WHAT TO WORK ON>
The reply should return the data in full, exactly as written.

PROVIDED DATA>

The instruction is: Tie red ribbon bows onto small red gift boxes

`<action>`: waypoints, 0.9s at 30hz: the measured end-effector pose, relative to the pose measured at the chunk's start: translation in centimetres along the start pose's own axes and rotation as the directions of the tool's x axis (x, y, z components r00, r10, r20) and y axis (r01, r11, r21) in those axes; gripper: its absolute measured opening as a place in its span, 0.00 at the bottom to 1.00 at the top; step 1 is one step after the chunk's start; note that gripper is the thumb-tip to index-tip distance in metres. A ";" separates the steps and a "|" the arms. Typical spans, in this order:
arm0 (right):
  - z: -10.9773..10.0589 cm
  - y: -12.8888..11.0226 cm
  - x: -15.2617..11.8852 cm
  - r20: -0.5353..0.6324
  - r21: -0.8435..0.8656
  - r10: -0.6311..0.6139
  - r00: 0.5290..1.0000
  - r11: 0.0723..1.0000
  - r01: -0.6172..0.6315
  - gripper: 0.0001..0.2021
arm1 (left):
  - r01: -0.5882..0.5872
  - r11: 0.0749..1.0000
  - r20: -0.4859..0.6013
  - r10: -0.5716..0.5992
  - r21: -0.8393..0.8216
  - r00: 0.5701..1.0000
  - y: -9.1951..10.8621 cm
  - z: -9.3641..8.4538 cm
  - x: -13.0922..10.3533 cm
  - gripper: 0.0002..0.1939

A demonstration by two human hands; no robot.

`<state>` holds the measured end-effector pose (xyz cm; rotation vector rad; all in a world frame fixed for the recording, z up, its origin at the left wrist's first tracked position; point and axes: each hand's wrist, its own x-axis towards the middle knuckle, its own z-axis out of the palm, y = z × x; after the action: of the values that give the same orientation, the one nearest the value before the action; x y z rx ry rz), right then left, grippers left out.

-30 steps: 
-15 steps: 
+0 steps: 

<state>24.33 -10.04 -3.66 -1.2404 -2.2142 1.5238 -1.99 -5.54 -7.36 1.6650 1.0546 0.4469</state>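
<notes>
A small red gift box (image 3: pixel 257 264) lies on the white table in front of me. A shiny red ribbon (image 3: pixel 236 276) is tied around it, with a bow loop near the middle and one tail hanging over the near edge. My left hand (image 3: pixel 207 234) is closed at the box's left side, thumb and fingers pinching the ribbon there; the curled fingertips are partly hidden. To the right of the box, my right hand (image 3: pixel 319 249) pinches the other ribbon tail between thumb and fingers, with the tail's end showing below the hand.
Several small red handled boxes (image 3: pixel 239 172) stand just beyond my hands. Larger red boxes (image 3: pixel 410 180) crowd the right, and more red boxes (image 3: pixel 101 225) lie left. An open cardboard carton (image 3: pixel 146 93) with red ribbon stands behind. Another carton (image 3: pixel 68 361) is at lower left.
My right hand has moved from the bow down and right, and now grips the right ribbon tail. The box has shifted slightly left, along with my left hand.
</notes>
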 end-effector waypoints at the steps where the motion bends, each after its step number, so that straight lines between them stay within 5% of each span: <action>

RESPONSE>
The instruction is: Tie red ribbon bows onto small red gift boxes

`<action>`: waypoints, 0.9s at 30hz: the measured end-effector pose, relative to the pose measured at the chunk's start: translation in centimetres along the start pose's own axes and rotation as the directions of the tool's x axis (x, y, z components r00, r10, r20) and y axis (r01, r11, r21) in those axes; gripper: its absolute measured opening as a place in its span, 0.00 at the bottom to 1.00 at the top; step 1 is one step after the chunk's start; note that gripper is the thumb-tip to index-tip distance in metres. A ";" separates the steps and a "|" the arms. Typical spans, in this order:
arm0 (right):
  - z: -10.9773..10.0589 cm
  - y: -12.8888..11.0226 cm
  - x: -15.2617..11.8852 cm
  - r20: -0.5353..0.6324
  - r21: -0.8435..0.8656
  - r10: -0.6311..0.6139
  - r00: 0.5290..1.0000
  - r11: 0.0723..1.0000
  - r01: -0.6172..0.6315
  - gripper: 0.0001..0.2021
arm1 (left):
  - r01: -0.5882..0.5872
  - r11: 0.0749..1.0000
  - r20: -0.4859..0.6013
  - r10: -0.5716..0.5992
  - r21: -0.8393..0.8216
  - r00: 0.5701..1.0000
  - y: -9.1951..10.8621 cm
  - z: -9.3641..8.4538 cm
  - x: -13.0922..10.3533 cm
  - gripper: 0.0002..0.1939

A demonstration by two human hands; no robot.

`<state>` holds the measured end-effector pose (xyz cm; rotation vector rad; all in a world frame fixed for the recording, z up, its origin at the left wrist's first tracked position; point and axes: each hand's wrist, its own x-axis towards the middle knuckle, its own z-axis out of the palm, y = z × x; after the action: of the values that give the same orientation, the one nearest the value before the action; x y z rx ry rz), right then left, grippers left out.

-30 steps: 
-15 steps: 
+0 steps: 

<state>24.33 -10.04 -3.66 -1.2404 -2.2142 1.5238 -1.99 -5.54 -7.36 1.6650 1.0546 0.4469</state>
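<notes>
A small red gift box (image 3: pixel 257 264) lies on the white table in front of me. A shiny red ribbon (image 3: pixel 236 276) is tied around it, with a bow loop near the middle and one tail hanging over the near edge. My left hand (image 3: pixel 207 234) is closed at the box's left side, thumb and fingers pinching the ribbon there; the curled fingertips are partly hidden. To the right of the box, my right hand (image 3: pixel 319 249) pinches the other ribbon tail between thumb and fingers, with the tail's end showing below the hand.
Several small red handled boxes (image 3: pixel 239 172) stand just beyond my hands. Larger red boxes (image 3: pixel 410 180) crowd the right, and more red boxes (image 3: pixel 101 225) lie left. An open cardboard carton (image 3: pixel 146 93) with red ribbon stands behind. Another carton (image 3: pixel 68 361) is at lower left.
My right hand has moved from the bow down and right, and now grips the right ribbon tail. The box has shifted slightly left, along with my left hand.
</notes>
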 end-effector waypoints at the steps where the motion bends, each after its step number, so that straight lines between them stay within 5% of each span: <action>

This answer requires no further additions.